WHAT TO WORK ON: Copy the lines below exactly. Start at the first and finish with the line containing "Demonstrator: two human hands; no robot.".

--------------------------------------------------

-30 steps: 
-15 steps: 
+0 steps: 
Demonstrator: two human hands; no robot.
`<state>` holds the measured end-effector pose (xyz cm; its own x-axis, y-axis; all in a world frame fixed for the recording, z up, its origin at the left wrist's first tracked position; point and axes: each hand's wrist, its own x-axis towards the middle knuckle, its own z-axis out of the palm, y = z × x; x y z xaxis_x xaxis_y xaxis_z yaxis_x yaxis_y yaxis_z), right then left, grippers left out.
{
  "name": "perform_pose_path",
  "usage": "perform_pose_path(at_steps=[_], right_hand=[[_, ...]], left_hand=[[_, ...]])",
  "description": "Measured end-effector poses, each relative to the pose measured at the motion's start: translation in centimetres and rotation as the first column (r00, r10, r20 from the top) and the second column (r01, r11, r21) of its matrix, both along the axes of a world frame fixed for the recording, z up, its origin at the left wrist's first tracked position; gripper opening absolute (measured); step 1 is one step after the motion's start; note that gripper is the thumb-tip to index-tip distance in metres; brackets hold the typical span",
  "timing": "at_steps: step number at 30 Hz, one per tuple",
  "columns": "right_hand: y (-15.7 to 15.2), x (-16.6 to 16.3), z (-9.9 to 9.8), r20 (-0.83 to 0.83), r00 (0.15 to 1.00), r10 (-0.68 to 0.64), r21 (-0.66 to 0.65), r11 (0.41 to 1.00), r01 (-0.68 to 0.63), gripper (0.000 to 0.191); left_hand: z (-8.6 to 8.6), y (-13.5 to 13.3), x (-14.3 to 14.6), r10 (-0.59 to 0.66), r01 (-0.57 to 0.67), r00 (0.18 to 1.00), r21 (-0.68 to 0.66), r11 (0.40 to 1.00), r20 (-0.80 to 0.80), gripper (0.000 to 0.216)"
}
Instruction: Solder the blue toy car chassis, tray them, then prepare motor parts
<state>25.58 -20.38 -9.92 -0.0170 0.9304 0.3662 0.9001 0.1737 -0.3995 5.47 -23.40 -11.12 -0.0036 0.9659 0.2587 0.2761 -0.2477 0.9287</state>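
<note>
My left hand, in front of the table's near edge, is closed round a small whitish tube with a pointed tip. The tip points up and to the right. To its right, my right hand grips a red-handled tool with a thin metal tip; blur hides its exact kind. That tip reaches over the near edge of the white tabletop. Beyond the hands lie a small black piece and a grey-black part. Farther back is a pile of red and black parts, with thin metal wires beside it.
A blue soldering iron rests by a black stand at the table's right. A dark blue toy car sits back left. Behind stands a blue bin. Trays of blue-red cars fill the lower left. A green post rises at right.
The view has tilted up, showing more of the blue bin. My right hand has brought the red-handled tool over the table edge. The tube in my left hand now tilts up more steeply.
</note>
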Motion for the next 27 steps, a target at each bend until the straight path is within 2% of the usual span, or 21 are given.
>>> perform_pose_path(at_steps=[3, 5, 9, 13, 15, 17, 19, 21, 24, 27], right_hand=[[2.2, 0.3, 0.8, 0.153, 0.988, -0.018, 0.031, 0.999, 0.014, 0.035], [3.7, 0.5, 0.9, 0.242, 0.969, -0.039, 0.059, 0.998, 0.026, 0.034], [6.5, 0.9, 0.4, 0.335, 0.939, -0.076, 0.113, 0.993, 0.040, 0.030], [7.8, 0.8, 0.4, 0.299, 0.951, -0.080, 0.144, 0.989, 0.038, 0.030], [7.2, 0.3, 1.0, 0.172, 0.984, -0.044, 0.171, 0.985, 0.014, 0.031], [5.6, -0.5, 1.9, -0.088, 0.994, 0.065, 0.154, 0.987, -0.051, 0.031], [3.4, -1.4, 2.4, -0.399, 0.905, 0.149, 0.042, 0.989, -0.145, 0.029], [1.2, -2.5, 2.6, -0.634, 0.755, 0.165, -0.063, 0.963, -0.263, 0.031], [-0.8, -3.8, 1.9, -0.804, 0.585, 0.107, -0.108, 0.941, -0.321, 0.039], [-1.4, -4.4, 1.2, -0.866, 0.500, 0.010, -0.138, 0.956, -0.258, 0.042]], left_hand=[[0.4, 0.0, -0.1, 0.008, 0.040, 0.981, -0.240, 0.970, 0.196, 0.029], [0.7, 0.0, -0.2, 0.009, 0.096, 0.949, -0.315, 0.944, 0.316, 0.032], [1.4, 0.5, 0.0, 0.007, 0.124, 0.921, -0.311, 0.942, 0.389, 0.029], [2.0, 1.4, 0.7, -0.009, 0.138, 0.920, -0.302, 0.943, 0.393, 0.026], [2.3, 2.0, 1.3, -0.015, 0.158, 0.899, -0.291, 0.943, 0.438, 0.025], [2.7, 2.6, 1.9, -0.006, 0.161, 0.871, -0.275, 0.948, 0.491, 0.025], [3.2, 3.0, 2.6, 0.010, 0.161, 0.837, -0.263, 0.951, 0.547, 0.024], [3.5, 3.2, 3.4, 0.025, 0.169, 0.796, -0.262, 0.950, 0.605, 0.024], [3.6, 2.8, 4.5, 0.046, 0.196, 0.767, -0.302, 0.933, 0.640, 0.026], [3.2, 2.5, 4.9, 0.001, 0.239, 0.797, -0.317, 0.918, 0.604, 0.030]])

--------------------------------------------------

ANSWER SPACE:
-30 steps: 
-15 steps: 
+0 steps: 
Demonstrator: two human hands; no robot.

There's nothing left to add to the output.